Social workers feel under pressure when conflict exists between their professional commitment to social justice and organizational imperatives. We know when values conflict like this or when others are hostile towards our values, social workers tend to quit or burn out. For many social workers negotiating neoliberal influences on welfare organisations and on how services are delivered experience managerialism as negative. They feel harassed by a preoccupation on quantifying success often in financial terms, have limited resources to do their work, and deal with demands for increased documentation and excessive caseloads. Social workers accept these things as the reality in many workplaces. Leave or join them. That’s a pretty depressing thought, but new research has found social workers have a third way – to fight back.

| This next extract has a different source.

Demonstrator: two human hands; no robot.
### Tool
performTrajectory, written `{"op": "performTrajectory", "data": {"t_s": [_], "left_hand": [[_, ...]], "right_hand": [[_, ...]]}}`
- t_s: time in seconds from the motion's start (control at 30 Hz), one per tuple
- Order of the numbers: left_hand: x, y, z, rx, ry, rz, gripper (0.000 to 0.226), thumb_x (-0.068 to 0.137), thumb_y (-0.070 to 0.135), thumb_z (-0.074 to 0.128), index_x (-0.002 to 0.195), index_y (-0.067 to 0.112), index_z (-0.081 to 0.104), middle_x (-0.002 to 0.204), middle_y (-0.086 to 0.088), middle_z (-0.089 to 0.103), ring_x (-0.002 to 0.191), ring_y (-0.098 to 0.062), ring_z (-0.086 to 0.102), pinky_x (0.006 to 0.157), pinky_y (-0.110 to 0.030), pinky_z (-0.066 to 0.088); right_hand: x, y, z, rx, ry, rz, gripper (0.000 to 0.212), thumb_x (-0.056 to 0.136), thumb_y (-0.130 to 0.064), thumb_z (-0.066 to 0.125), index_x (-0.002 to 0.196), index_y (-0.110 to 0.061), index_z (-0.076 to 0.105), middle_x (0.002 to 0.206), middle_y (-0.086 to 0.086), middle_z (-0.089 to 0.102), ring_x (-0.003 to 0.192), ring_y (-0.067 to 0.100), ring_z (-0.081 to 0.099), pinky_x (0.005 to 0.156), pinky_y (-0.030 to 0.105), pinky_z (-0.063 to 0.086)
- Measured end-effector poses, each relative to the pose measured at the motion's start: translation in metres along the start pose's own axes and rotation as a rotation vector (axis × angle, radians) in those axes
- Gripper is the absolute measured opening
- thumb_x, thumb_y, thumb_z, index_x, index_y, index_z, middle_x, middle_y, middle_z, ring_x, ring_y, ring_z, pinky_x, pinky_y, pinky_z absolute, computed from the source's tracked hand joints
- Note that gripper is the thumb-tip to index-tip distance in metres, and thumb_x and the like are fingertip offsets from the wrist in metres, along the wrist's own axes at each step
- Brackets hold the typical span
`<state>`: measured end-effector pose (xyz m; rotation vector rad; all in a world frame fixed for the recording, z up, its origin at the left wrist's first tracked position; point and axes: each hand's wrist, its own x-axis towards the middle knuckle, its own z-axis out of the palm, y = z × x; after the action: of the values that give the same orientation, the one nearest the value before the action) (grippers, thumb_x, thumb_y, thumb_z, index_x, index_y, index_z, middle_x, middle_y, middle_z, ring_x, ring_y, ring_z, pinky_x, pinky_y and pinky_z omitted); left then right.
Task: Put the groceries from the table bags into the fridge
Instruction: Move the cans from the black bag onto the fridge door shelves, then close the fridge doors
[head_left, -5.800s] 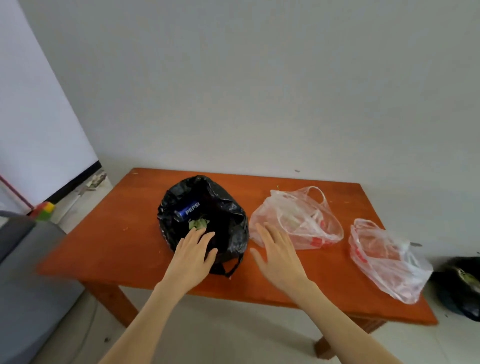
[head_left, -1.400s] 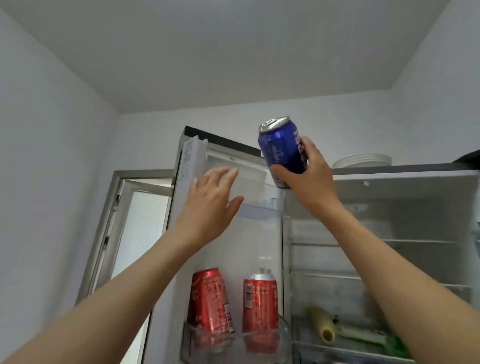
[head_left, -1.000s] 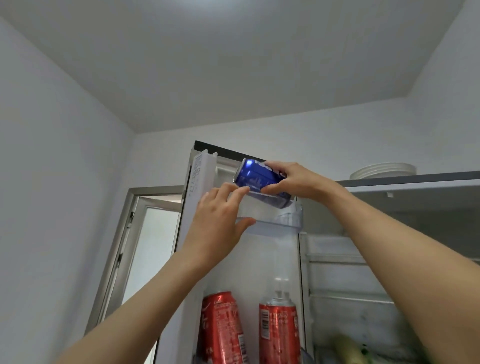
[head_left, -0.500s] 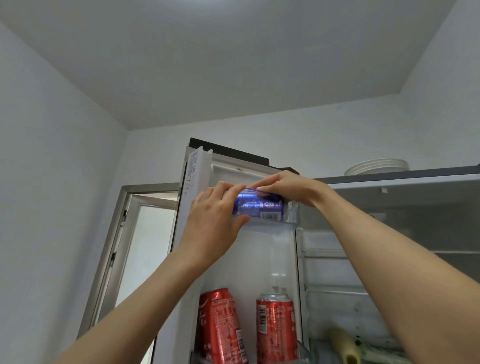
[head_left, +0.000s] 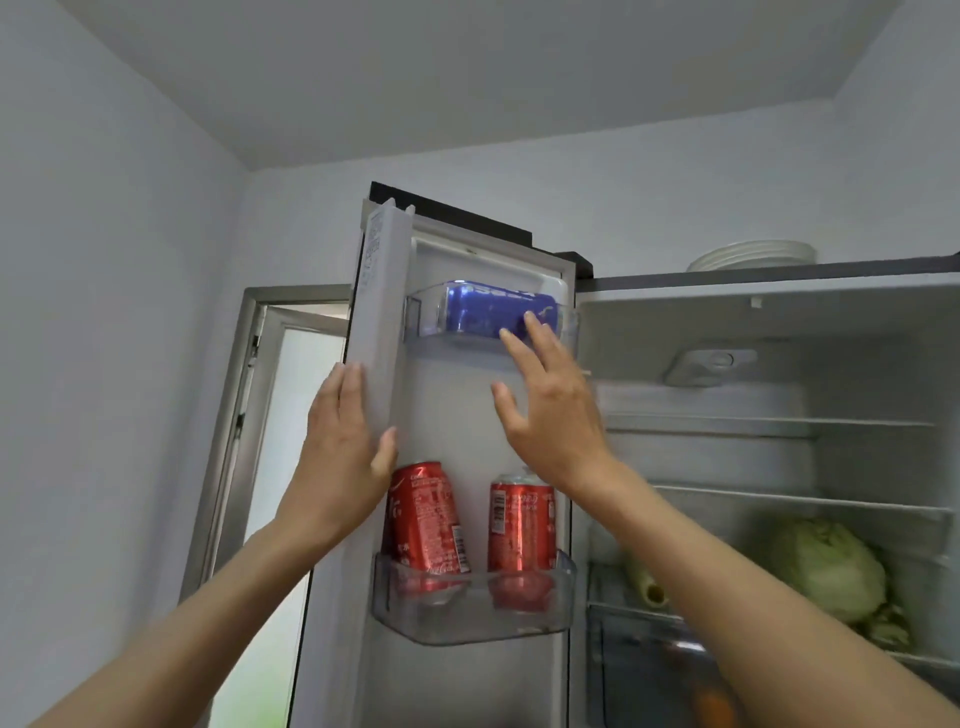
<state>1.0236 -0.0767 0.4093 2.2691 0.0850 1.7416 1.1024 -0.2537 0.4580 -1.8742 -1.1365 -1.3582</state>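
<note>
The blue Pepsi can (head_left: 488, 314) lies on its side in the clear top bin (head_left: 415, 325) of the open fridge door (head_left: 379, 322). My right hand (head_left: 550, 410) is just below the bin with fingers straight and spread, its fingertips in front of the can's right end. My left hand (head_left: 343, 452) is flat against the door's left edge, holding nothing. The table and its bags are out of view.
Two red cola cans (head_left: 426, 525) (head_left: 522, 535) stand in the lower door bin (head_left: 467, 618). Inside the fridge (head_left: 779, 395) are glass shelves, a cabbage (head_left: 826, 569) and a pale vegetable (head_left: 647, 582). Plates (head_left: 753, 254) sit on the fridge top. A doorway (head_left: 291, 364) is at left.
The can went from my hands into the top door bin, lying sideways. Both hands have let go and dropped lower, the left onto the door's edge. The view has tilted down.
</note>
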Motion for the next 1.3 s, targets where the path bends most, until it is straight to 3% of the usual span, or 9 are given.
{"op": "performTrajectory", "data": {"t_s": [0.13,0.23,0.4,0.57,0.7,0.93,1.1,1.2,1.3], "left_hand": [[-0.030,-0.007,0.000,-0.095,-0.120,-0.157,0.069,0.093,0.021,0.052,0.147,0.007,0.011,0.154,-0.011,0.016,0.142,-0.021,0.015,0.114,-0.032,0.014],[-0.044,-0.007,-0.002,-0.146,-0.134,-0.157,0.067,0.093,0.020,0.051,0.147,0.007,0.012,0.155,-0.009,0.016,0.143,-0.019,0.015,0.113,-0.027,0.013],[-0.061,-0.009,-0.007,-0.271,-0.143,-0.164,0.063,0.093,0.016,0.051,0.147,0.012,0.018,0.155,-0.005,0.019,0.142,-0.016,0.017,0.109,-0.022,0.013],[-0.081,-0.014,-0.010,-0.327,-0.173,-0.136,0.063,0.092,0.013,0.052,0.146,0.015,0.020,0.154,-0.005,0.021,0.142,-0.017,0.017,0.115,-0.033,0.017],[-0.087,-0.006,-0.015,-0.403,-0.112,-0.134,0.052,0.093,0.013,0.051,0.142,0.014,0.032,0.149,-0.006,0.031,0.137,-0.019,0.029,0.113,-0.041,0.029],[-0.100,0.012,-0.019,-0.462,-0.095,0.007,0.042,0.093,0.020,0.050,0.134,0.011,0.046,0.142,-0.002,0.042,0.125,-0.019,0.048,0.104,-0.033,0.043],[-0.108,0.032,-0.003,-0.297,-0.005,0.194,0.044,0.090,0.028,0.045,0.130,0.009,0.051,0.138,-0.006,0.049,0.128,-0.020,0.040,0.108,-0.038,0.035],[-0.111,0.048,0.008,-0.277,0.007,0.154,0.049,0.090,0.019,0.044,0.137,0.008,0.041,0.147,-0.007,0.037,0.138,-0.022,0.027,0.114,-0.038,0.023],[-0.116,0.064,0.018,-0.250,-0.021,0.116,0.055,0.090,0.023,0.040,0.142,0.009,0.031,0.153,-0.007,0.025,0.142,-0.022,0.019,0.115,-0.039,0.020]], "right_hand": [[-0.051,-0.021,0.006,-0.033,-0.171,-0.043,0.051,0.093,-0.028,0.049,0.142,-0.017,0.035,0.156,0.006,0.019,0.143,0.021,0.019,0.117,0.040,0.019],[-0.085,-0.036,0.010,0.025,-0.294,0.003,0.047,0.095,-0.032,0.045,0.140,-0.020,0.037,0.151,0.003,0.031,0.137,0.017,0.029,0.113,0.035,0.024],[-0.134,-0.054,0.026,0.088,-0.304,0.078,0.038,0.093,-0.028,0.050,0.129,-0.014,0.053,0.121,0.003,0.057,0.110,0.019,0.053,0.101,0.035,0.041],[-0.142,-0.060,0.028,0.047,-0.259,0.140,0.039,0.092,-0.030,0.052,0.126,-0.011,0.053,0.119,0.005,0.057,0.111,0.020,0.050,0.102,0.032,0.037],[-0.148,-0.057,0.018,0.071,-0.240,0.190,0.039,0.092,-0.031,0.054,0.125,-0.011,0.053,0.121,0.004,0.056,0.113,0.017,0.050,0.101,0.033,0.039],[-0.166,-0.036,-0.011,0.101,-0.149,0.291,0.029,0.090,-0.033,0.056,0.111,-0.013,0.057,0.109,0.000,0.059,0.096,0.010,0.054,0.085,0.028,0.048],[-0.179,-0.011,-0.040,0.067,-0.171,0.372,0.038,0.091,-0.037,0.052,0.122,-0.015,0.053,0.121,0.000,0.058,0.104,0.006,0.050,0.088,0.023,0.040],[-0.184,0.005,-0.058,0.052,-0.198,0.440,0.043,0.092,-0.040,0.049,0.128,-0.018,0.049,0.127,0.001,0.057,0.115,0.014,0.052,0.096,0.031,0.043],[-0.187,0.019,-0.074,0.059,-0.218,0.508,0.043,0.094,-0.038,0.048,0.133,-0.020,0.045,0.133,0.002,0.054,0.121,0.019,0.050,0.096,0.030,0.038]]}}
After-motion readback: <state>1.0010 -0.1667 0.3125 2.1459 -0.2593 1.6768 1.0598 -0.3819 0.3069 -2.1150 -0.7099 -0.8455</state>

Some social workers are digging in and taking a stand – and not in the traditional sense of radical social work. It seems they go underground, work in covert ways to make sure they live up to their professional values. They find imaginative ways to work around the roadblocks in their way. Closet activists might turn a blind eye when clients do things they shouldn’t, extend services beyond the official cut-off date, fill out forms ‘creatively’, ignore directives from management and at times break the law to assist a client. These social workers don’t act this way thoughtlessly. They struggle with ethical questions and shift between questions like – Is this action ethical? Or is it unethical not to find a way to help clients who need it? Actions are not taken lightly. These dilemmas raise issues for the social workers involved, their profession and for educators. How do we make sense of it all? How does this affect our clients and social workers?
Covert workplace activism is underground resistance in action. For the social workers who participated in the study, it is a response to unjust systems and the failure of open challenges to actually change anything for the people they work with every day. Working in this way helped social workers make good on their commitment to social justice in difficult workplaces and protected against feeling demoralised. These social workers are the ‘new radicals’, fighting from within the closet, chipping away case by case at a welfare system that is lost and broken.
Imagine twenty years from now, changes have come and gone. A brand new social worker sits next to you, highly motivated and eager to deliver on the values of the profession. She, or he, turns to you and asks – what did you do to challenge neo-liberalism? What will you say?